In her documentary ‘Do You Remember Revolution’, the Italian director Loredana Bianconi interviewed at length four women who actively participated in the Leftist Armed Struggle in the Italy of the 70ies. All of them were leading figures in the Red Brigades. One of them, Susanna, left the Brigades in 1975 to found Prima Linea. Bianconi opens her poignant film with a personal note, recalling the revolutionary years: "We participated in the same revolt. Utopia invaded the streets...." Then she cuts to archival images shot by Italian State TV. We see the four protagonists at their trial. Bianconi stripped the images of their incriminating soundtrack. She has no intention to judge their actions, nor their lives.
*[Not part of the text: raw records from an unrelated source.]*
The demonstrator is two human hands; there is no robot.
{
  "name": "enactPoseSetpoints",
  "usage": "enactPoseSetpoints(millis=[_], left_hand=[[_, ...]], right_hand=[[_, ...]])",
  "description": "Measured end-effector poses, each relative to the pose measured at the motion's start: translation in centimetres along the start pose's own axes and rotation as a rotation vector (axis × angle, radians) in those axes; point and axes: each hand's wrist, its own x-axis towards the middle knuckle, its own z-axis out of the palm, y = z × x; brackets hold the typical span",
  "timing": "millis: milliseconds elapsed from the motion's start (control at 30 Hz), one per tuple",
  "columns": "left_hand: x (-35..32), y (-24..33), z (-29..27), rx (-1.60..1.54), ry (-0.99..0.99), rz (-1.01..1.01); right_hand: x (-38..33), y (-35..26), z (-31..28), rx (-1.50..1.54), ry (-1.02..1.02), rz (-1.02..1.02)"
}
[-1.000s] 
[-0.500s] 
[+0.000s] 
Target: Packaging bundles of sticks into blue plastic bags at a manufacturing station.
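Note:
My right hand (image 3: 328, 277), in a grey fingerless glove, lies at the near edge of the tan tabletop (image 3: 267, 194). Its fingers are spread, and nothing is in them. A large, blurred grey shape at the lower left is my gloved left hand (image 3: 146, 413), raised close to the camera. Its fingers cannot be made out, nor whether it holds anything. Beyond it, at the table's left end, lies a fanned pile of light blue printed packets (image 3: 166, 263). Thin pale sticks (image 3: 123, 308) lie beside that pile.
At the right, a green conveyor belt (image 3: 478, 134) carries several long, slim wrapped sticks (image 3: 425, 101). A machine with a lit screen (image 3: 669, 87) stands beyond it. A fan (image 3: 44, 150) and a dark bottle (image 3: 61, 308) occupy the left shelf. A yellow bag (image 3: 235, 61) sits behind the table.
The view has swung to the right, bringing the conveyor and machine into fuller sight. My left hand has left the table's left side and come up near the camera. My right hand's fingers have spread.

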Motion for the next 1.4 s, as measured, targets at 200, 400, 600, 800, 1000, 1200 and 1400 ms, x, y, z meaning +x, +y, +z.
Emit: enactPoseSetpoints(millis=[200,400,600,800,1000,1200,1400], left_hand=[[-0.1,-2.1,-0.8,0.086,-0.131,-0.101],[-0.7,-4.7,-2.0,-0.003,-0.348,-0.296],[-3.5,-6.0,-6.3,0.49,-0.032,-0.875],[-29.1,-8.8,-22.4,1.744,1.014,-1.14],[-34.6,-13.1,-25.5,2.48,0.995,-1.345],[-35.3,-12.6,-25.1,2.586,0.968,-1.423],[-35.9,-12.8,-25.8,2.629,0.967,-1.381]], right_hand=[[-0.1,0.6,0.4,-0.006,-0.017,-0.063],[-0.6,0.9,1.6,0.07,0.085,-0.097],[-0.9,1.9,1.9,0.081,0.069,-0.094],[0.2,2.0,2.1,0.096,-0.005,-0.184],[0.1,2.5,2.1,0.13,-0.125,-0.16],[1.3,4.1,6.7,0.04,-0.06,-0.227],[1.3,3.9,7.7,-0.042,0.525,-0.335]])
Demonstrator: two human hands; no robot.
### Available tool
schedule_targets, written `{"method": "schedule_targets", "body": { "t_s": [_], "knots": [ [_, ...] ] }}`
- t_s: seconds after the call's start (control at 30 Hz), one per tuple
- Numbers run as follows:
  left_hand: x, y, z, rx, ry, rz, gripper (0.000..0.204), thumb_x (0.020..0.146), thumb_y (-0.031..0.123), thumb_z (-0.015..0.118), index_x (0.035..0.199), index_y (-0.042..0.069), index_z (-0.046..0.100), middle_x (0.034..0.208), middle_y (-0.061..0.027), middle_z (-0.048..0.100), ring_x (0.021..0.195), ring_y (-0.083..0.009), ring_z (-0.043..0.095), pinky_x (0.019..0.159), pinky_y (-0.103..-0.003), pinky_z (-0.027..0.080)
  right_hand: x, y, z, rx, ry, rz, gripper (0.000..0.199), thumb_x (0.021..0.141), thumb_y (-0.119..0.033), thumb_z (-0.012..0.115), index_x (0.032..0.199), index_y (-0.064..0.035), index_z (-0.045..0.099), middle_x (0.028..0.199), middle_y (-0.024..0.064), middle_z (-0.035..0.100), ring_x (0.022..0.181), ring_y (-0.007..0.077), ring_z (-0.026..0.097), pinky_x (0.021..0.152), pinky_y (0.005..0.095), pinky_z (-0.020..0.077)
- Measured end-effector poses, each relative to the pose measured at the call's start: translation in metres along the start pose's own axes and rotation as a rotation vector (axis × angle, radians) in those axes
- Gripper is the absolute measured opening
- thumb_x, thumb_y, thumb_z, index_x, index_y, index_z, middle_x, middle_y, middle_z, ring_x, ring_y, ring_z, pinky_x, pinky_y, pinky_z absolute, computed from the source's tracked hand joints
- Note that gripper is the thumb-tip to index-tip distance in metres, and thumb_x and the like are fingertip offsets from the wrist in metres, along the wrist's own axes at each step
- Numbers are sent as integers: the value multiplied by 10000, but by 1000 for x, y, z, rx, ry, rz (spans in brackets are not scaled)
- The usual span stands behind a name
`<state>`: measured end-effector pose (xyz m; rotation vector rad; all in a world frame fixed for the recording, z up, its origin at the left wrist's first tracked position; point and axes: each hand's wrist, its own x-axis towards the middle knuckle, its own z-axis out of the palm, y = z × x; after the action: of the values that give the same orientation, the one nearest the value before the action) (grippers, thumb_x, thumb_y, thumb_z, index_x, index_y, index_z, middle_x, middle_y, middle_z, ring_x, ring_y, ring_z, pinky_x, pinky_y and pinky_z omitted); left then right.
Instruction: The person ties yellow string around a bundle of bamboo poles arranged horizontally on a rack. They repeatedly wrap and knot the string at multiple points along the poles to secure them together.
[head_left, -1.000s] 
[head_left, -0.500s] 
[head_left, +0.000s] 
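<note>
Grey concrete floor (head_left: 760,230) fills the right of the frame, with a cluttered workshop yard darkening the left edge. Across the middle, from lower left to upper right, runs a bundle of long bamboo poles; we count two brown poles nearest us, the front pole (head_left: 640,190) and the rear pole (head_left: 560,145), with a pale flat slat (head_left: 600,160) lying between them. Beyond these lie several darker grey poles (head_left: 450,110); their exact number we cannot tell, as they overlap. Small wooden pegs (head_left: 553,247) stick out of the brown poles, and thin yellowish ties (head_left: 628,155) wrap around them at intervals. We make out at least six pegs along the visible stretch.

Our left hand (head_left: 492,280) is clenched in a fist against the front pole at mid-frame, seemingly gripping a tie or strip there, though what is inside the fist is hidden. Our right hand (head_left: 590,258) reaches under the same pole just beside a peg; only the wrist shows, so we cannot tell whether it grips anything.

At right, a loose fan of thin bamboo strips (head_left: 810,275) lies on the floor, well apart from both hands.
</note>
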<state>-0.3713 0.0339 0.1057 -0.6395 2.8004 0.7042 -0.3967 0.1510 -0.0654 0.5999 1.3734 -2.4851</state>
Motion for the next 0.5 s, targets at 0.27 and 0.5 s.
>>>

Instead she has decided to listen. For the rest of the film she will stay manifestly absent. No sensational - and very few anecdotal - aspects of these women’s revolutionary lives are quoted. Instead the viewer gets to know their responses to questions they were dealing with, individually, for many years. They evoke the Italy of the beginning of the 70ies, in the aftermath of 68, the time of serious social unrest, class struggle and rebellion. These years were characterized by the anti-fascist movement, the student-demonstrations, the incidents with the IRA and ETA, the Vietnam-war and other events that marked a whole generation. Barbara, Nadia, Adriana and Susanna talk about their decision to join the armed struggle, a radical choice that required giving up most of what they had and putting at risk their very existence. They bring up issues they could not afford to talk about while living in clandestinity. They talk about the use of violence. Although the political discourse on the issue was crystal-clear, there’s a huge difference between consenting with a strategy, and actually carrying out that strategy. Susanna points out that politics can demand and justify actions, which are not necessarily ethically justified. They also talk about the mistakes, the crisis of the movement, their imprisonment and their pain. ‘Do You Remember Revolution’ shows us how four women look back at their common cause, not in a mythic, sloganesque nor apologetic discourse, but in a personal one. This documentary recorded four different ways of remembering and living with a common past.